Assignment:
What you return must be an exact copy of the lines in the listing below between the line holding "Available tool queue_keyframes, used" and the line holding "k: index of", inclusive, and nothing more.

◆ ◆ ◆

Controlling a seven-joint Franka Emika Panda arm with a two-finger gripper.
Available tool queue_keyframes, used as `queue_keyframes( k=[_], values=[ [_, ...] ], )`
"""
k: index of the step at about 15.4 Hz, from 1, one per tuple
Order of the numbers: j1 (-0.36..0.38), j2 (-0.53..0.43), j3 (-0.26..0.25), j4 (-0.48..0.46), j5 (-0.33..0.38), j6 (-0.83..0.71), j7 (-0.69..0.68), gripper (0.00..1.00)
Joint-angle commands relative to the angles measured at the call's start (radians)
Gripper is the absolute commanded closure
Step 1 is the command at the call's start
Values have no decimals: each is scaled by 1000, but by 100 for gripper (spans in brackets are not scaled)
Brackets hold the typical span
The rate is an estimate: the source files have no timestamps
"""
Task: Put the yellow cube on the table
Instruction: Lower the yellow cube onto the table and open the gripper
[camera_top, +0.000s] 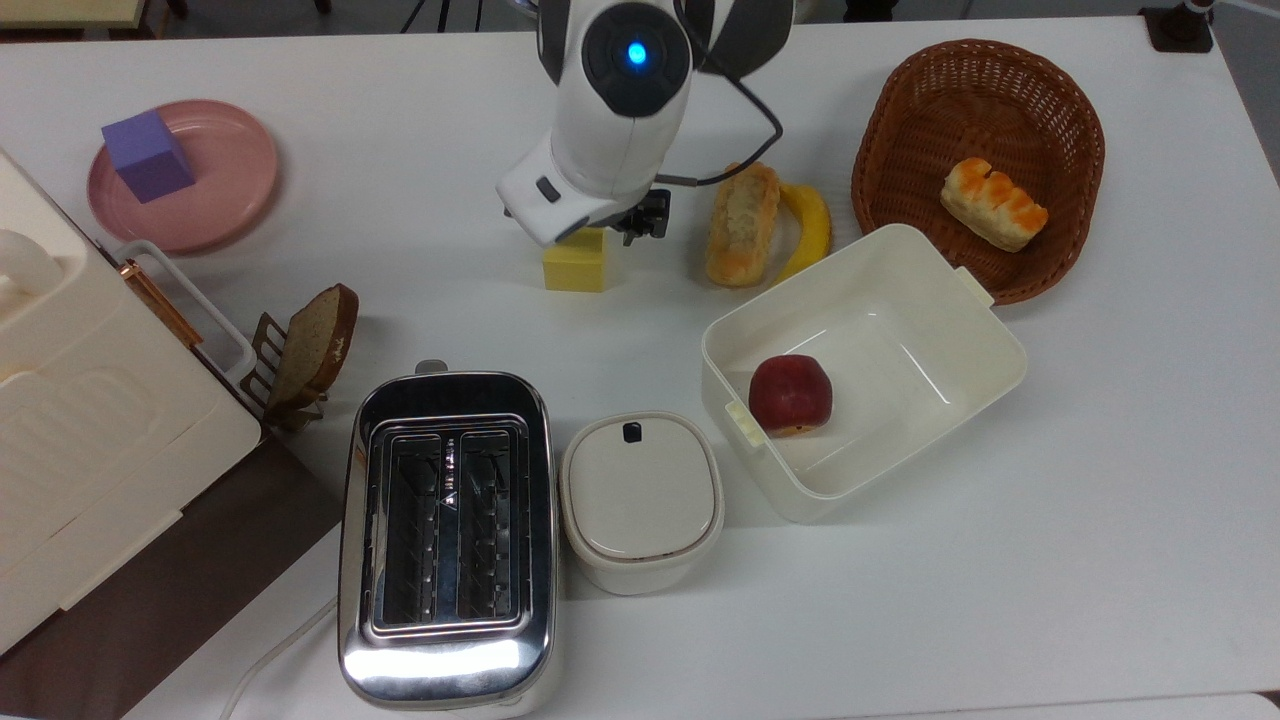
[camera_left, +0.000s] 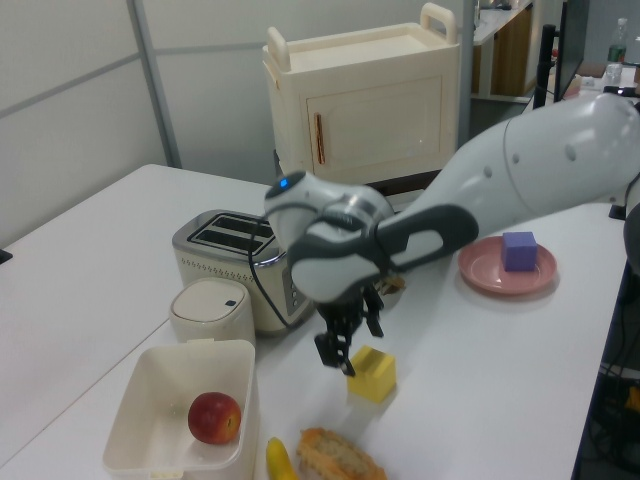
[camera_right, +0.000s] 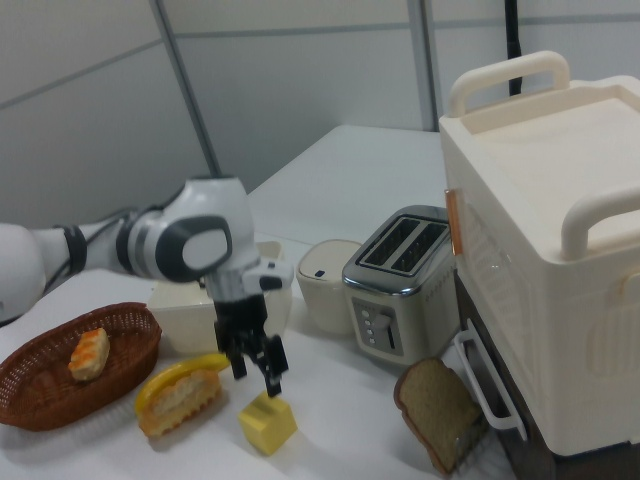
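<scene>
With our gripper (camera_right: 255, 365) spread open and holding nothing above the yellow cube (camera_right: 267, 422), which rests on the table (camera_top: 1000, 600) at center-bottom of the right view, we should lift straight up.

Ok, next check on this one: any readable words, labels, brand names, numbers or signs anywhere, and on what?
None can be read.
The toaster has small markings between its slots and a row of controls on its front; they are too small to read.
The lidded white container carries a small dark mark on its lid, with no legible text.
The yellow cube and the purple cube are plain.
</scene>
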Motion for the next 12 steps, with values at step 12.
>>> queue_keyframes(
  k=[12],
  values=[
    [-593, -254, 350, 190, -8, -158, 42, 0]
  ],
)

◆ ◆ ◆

Output below:
Available tool queue_keyframes, used as `queue_keyframes( k=[_], values=[ [_, ...] ], )`
"""
k: index of the step at about 15.4 Hz, from 1, one per tuple

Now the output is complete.